→ Activity
Pictures excluded, return every entry exactly, please.

→ Source data
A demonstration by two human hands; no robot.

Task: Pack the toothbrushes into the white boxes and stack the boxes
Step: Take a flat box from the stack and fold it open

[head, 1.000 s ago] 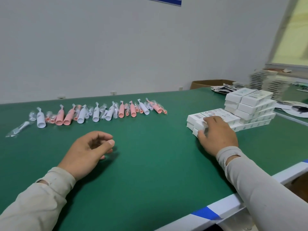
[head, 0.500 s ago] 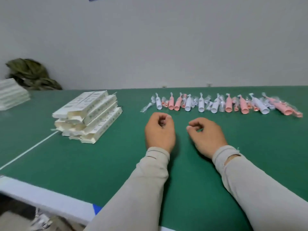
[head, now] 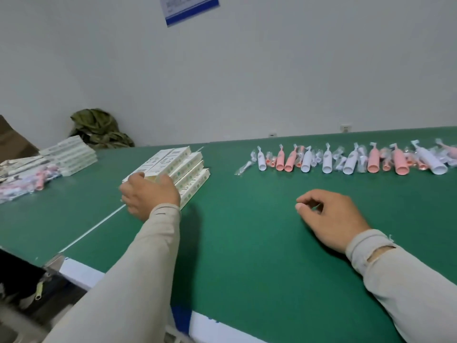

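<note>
A stack of flat white boxes [head: 184, 167] lies on the green table [head: 247, 256], left of centre. My left hand [head: 150, 194] reaches over the stack's near end, thumb on top and fingers curled round its near-left corner. Far to the right, a row of pink and white toothbrushes [head: 351, 162] in clear wrappers lies side by side across the table. My right hand [head: 331, 219] rests on the table in front of that row, fingers loosely curled and holding nothing.
A second stack of white boxes [head: 71, 154] sits at the far left, with wrapped pink items [head: 24, 181] in front of it. A crumpled olive-green cloth [head: 99, 129] lies against the wall. The table's white and blue edge [head: 81, 271] runs along the near left.
My left hand moved out from beside the right hand, leftward to the stack of white boxes, and closed over its near end. My right hand stays on the table. The view turned slightly.
</note>
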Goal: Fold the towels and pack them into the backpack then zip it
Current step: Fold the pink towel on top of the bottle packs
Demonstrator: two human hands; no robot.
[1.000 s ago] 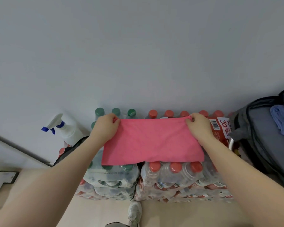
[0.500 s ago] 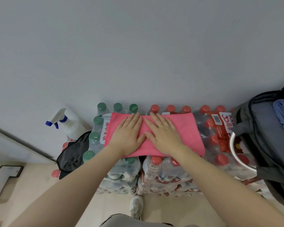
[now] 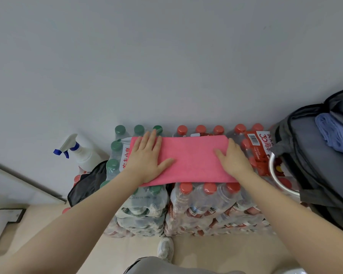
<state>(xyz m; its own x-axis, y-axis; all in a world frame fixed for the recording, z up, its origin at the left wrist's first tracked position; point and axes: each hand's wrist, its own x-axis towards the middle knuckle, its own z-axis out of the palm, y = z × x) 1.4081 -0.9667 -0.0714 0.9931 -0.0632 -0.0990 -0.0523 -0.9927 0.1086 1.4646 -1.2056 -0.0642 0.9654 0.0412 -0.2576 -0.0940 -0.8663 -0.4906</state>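
Observation:
A pink towel, folded into a wide rectangle, lies flat on top of shrink-wrapped packs of water bottles. My left hand presses flat on its left end with fingers straight. On the towel's right end my right hand lies flat too. A grey backpack stands unzipped at the right edge. A folded blue towel sits inside it.
A white spray bottle with a blue trigger stands against the wall at the left, above a black cloth or bag. A round metal rim shows between the bottles and the backpack. My shoe is on the beige floor below.
One second ago both hands pinched the towel's far corners. They then laid it down and pressed together at its middle. Now they have slid apart to its two ends.

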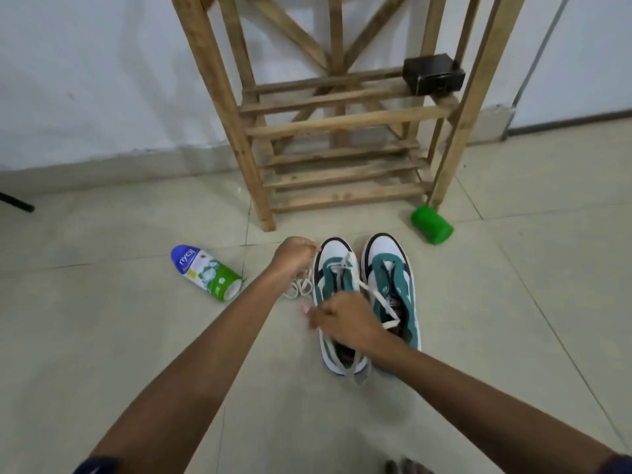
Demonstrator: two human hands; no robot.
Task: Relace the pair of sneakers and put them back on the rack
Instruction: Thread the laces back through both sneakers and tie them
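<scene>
The left hand (294,256) has its fingers curled round a run of white lace (343,265), drawn out to the left near the toe of the left sneaker (337,302). The right hand (345,319) lies across the middle of that same shoe, fingers bent over the lace there — whether they pinch it or only press it down I cannot tell, since the back of the hand hides them.

Both sneakers stand side by side on the tiled floor (136,336), toes pointing far, just in front of the wooden rack (342,121). The left one has lace crossing its front eyelets, with loose ends trailing over its near end and a slack tangle on the floor to its left, so its lacing looks begun but well short of finished. The right sneaker (393,289) shows no lace threaded through its own eyelets; only a strand from its neighbour lies slanted over it.

By my judgement the task is in its early part — most of one shoe, all of the other, and the return to the rack are left. The rack's lower slats hold only a dark box (433,73) at the far right. A powder bottle (205,271) lies on the floor to the left, and a green cup (431,224) lies by the rack's right leg.
</scene>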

→ The answer
A demonstration by two human hands; no robot.

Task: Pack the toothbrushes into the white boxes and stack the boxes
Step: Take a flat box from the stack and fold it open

[head, 1.000 s ago] 
[head, 0.500 s ago] 
[head, now] 

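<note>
A stack of flat white boxes [head: 184, 167] lies on the green table [head: 247, 256], left of centre. My left hand [head: 150, 194] reaches over the stack's near end, thumb on top and fingers curled round its near-left corner. Far to the right, a row of pink and white toothbrushes [head: 351, 162] in clear wrappers lies side by side across the table. My right hand [head: 331, 219] rests on the table in front of that row, fingers loosely curled and holding nothing.
A second stack of white boxes [head: 71, 154] sits at the far left, with wrapped pink items [head: 24, 181] in front of it. A crumpled olive-green cloth [head: 99, 129] lies against the wall. The table's white and blue edge [head: 81, 271] runs along the near left.
My left hand moved out from beside the right hand, leftward to the stack of white boxes, and closed over its near end. My right hand stays on the table. The view turned slightly.
</note>
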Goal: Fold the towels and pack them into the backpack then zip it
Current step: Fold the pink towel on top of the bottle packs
Demonstrator: two human hands; no robot.
[1.000 s ago] 
[0.500 s ago] 
[now] 
<state>(xyz m; its own x-axis, y-axis; all in a world frame fixed for the recording, z up, its origin at the left wrist's first tracked position; point and axes: each hand's wrist, its own x-axis towards the middle knuckle, its own z-axis out of the palm, y = z × x) 1.4081 -0.9667 -0.0714 0.9931 -0.0632 -0.0990 -0.0523 -0.9927 0.1086 1.4646 -1.2056 -0.0642 0.9654 0.0412 -0.2576 -0.0940 -0.8663 -0.4906</state>
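Observation:
A pink towel, folded into a wide rectangle, lies flat on top of shrink-wrapped packs of water bottles. My left hand presses flat on its left end with fingers straight. On the towel's right end my right hand lies flat too. A grey backpack stands unzipped at the right edge. A folded blue towel sits inside it.
A white spray bottle with a blue trigger stands against the wall at the left, above a black cloth or bag. A round metal rim shows between the bottles and the backpack. My shoe is on the beige floor below.
One second ago both hands pinched the towel's far corners. They then laid it down and pressed together at its middle. Now they have slid apart to its two ends.
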
Demonstrator: two human hands; no robot.
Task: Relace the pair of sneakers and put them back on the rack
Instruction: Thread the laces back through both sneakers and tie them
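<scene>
The left hand (294,256) has its fingers curled round a run of white lace (343,265), drawn out to the left near the toe of the left sneaker (337,302). The right hand (345,319) lies across the middle of that same shoe, fingers bent over the lace there — whether they pinch it or only press it down I cannot tell, since the back of the hand hides them.

Both sneakers stand side by side on the tiled floor (136,336), toes pointing far, just in front of the wooden rack (342,121). The left one has lace crossing its front eyelets, with loose ends trailing over its near end and a slack tangle on the floor to its left, so its lacing looks begun but well short of finished. The right sneaker (393,289) shows no lace threaded through its own eyelets; only a strand from its neighbour lies slanted over it.

By my judgement the task is in its early part — most of one shoe, all of the other, and the return to the rack are left. The rack's lower slats hold only a dark box (433,73) at the far right. A powder bottle (205,271) lies on the floor to the left, and a green cup (431,224) lies by the rack's right leg.
</scene>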

The required output has been supplied.